Evoquant les coûts de gestion administrative de la CNAMTS, il a
affirmé qu'ils représentaient environ 5,5 % de ses
dépenses et rappelé, d'une part, qu'avec l'informatisation
progressive de la transmission des feuilles de soins, l'assurance maladie
devait gérer à la fois des feuilles de soins électroniques
et des feuilles de soins sur un support papier et, d'autre part, que chaque
fois que les dépenses de santé augmentaient, l'assurance maladie
avait de plus en plus de feuilles de soins à traiter.
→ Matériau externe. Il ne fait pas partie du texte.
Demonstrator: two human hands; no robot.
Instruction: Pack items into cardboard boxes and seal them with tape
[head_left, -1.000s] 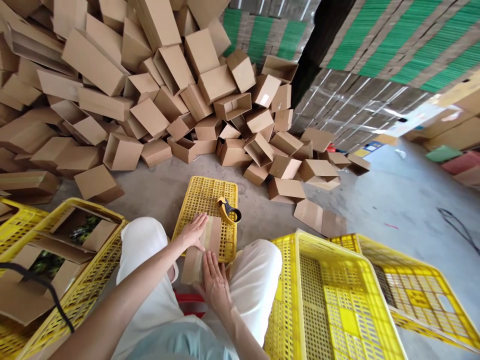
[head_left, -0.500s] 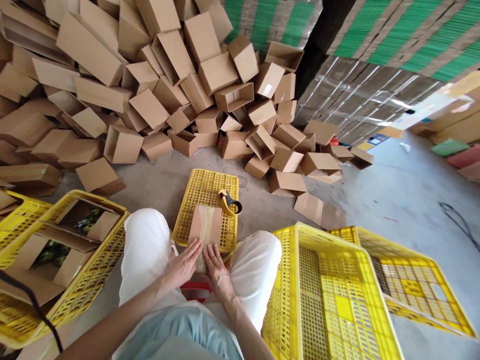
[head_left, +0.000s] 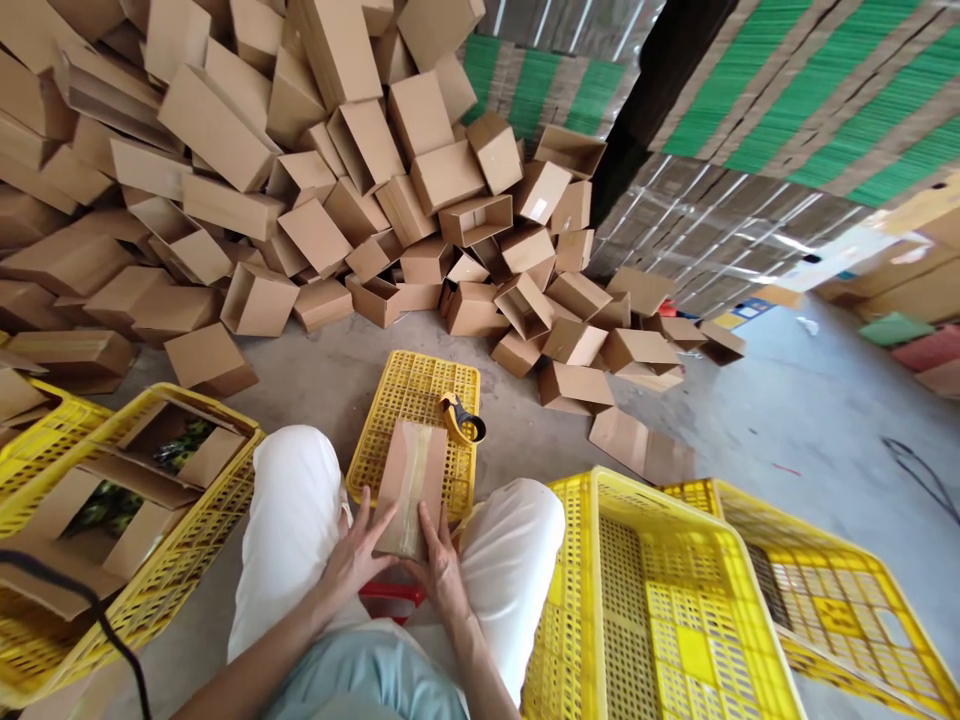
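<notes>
A closed cardboard box (head_left: 409, 478) lies before me between my knees, with a strip of tape along the middle of its top. My left hand (head_left: 356, 550) is at its near left corner, fingers spread and the tips by its side edge. On the near right corner is my right hand (head_left: 442, 570), fingers stretched out over the edge of the top and thumb toward the near end. The box rests on an upturned yellow crate (head_left: 405, 385). A yellow and black tape dispenser (head_left: 461, 420) sits on the crate beyond the box's right side.
Left stands a yellow crate (head_left: 217, 500) holding open cartons with dark green contents. To the right are two more yellow crates (head_left: 592, 590). Ahead rises a large heap of open cardboard boxes (head_left: 442, 175). Green-striped stacks (head_left: 795, 90) stand behind. A black cable (head_left: 90, 600) hangs lower left.
Both hands have slid from the taped top toward the near corners of the box. My left fingers have spread apart and moved left. The whole view has shifted slightly.
</notes>
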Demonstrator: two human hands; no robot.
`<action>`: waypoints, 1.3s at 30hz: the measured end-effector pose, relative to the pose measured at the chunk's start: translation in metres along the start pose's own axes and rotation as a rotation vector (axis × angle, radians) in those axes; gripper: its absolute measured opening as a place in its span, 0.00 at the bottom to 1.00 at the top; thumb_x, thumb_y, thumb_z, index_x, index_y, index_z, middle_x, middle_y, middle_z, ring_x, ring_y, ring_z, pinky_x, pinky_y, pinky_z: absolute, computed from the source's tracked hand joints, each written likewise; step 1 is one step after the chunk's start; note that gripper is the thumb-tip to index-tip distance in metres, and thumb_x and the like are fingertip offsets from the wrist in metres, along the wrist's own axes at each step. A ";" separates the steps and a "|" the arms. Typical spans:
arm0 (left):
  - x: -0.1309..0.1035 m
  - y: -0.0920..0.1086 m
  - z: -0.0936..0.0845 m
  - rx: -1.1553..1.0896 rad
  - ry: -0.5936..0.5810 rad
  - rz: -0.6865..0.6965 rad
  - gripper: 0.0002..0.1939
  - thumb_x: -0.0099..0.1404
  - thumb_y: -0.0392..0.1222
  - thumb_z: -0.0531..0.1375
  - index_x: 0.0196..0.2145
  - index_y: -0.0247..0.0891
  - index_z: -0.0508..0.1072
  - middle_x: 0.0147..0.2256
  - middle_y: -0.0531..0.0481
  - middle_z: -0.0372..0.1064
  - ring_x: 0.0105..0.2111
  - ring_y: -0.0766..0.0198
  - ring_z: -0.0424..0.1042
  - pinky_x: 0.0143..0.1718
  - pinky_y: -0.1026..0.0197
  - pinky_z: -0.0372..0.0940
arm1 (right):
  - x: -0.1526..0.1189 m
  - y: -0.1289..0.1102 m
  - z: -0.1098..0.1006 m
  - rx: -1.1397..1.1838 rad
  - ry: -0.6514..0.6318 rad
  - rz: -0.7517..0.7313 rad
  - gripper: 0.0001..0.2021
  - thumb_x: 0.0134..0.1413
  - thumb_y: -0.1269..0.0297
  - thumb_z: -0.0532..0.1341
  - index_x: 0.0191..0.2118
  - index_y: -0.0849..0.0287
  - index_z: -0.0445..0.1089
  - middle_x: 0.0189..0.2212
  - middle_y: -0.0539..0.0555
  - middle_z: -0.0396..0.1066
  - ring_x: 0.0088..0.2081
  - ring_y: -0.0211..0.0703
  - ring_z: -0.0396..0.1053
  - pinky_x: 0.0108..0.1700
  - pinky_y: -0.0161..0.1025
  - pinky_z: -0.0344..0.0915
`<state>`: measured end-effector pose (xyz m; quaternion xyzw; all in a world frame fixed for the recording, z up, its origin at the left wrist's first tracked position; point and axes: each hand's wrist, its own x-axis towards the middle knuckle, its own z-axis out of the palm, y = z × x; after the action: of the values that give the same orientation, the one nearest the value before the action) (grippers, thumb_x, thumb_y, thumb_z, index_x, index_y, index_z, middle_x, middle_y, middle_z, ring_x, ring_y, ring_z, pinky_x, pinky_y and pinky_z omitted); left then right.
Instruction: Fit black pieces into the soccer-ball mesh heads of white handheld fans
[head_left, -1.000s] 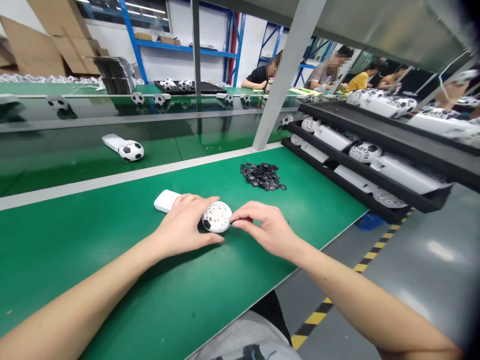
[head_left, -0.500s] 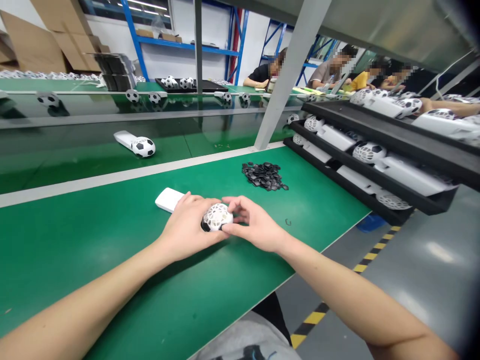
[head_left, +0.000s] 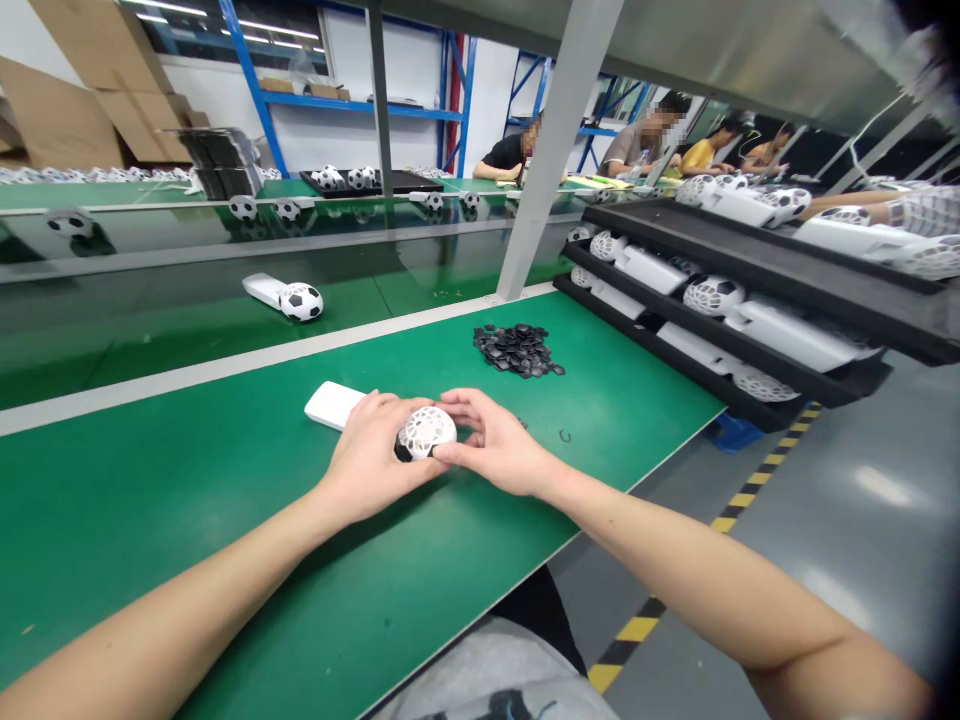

Evoquant la question des dépenses hospitalières,
M. Jean-Marie
Spaeth
a estimé qu'une réforme instituant une tarification
par pathologie serait de nature à induire une plus grande transparence.
Il a enfin répondu à M. Lucien Neuwirth en affirmant que
l'ambition de la CNAMTS était de pérenniser des financements
qu'elle accorde aux associations intervenant dans l'accompagnement des malades
en définissant des critères et des objectifs sanitaires auxquels
ces associations devraient répondre.